Gravatar Not every injustice will eb paid for. To insist on such before moving forward condemns the erth to a slow death.

Grow up and move forwrd.


Gravatar BTW, did anyone else notice that the 'tears in his eyes' they mentioned were actually tears of MIRTH, when the cameras zoomed in. Bush was having a very hard time keeping a straight face. Even the world's #1 monkey doesn't buy the zio H narrative. He was just going through the motions! Very funny footage indeed was shown on Brazilian TV news..... it's going to have them rolling in the aisles 100 years from now!


Gravatar I don't know if they were tears of mirth. The guy has an entire array of facial expressions that defy normal interpretation. Although, of course, he believes in the Zionist narrative and then some. He is probably convinced the A-rabs had something to do with it.


Gravatar Like most americans, he sees the Israeli struggle for peace and security as basically moral with a few zealots stepping outside the box.

As for the Arabs, he sees them, as do most Americans, to be a violent gorup with a misguided sense of justice and who are willing to kill anyone to get what they want.


Gravatar Damn!! Why Robert A. Rockaway, senior lecturer in the Department of Jewish History at Tel Aviv University forgot to include Arabs in his list of criminals?

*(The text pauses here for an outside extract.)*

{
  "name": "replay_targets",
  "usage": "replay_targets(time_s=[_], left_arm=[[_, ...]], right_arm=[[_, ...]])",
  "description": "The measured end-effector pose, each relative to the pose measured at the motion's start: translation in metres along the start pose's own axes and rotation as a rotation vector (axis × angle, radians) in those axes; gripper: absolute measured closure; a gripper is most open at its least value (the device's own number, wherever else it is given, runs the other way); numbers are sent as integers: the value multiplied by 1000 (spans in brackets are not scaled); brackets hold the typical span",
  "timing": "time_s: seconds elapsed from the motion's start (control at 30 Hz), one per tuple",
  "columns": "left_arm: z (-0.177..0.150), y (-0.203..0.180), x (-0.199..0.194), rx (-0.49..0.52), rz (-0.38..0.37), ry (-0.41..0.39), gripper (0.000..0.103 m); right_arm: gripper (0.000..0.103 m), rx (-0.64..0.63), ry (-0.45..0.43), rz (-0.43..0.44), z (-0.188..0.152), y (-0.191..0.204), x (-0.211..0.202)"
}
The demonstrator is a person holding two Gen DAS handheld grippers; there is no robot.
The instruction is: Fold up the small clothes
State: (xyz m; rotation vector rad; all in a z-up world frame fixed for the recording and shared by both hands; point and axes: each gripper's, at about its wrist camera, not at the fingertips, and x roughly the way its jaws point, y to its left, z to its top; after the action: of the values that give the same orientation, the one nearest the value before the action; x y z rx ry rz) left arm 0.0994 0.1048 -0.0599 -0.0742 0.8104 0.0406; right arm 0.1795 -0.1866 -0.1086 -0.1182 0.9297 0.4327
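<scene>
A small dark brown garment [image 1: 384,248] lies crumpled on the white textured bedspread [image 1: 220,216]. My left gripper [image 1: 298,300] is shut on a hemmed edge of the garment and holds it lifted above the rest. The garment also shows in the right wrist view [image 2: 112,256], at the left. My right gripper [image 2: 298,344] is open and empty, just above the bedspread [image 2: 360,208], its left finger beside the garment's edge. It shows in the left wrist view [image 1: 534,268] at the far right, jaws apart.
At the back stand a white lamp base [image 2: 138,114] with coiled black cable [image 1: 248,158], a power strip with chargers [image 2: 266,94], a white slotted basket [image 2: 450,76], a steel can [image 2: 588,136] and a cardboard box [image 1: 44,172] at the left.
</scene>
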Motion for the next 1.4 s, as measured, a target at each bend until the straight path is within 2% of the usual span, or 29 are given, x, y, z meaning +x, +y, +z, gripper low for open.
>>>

"After the first World War, Jewish gangsters became major figures in the American underworld and played prominent roles in the creation and extension of organized crime in the United States. During Prohibition fifty percent of the leading bootleggers were Jews, and Jewish criminals financed and directed much of the nation's narcotics traffic. Jews also dominated illicit activities in a number of America's largest cities, including Boston, Cleveland, Detroit, Minneapolis, New York, and Philadelphia. "


Gravatar Why is it any wonder that a group whose members have excelled at all forms of human endeavors including sports, medicine, science, music, painting, writing, business, and cooking, also not excel in other areas that are not so note worthy?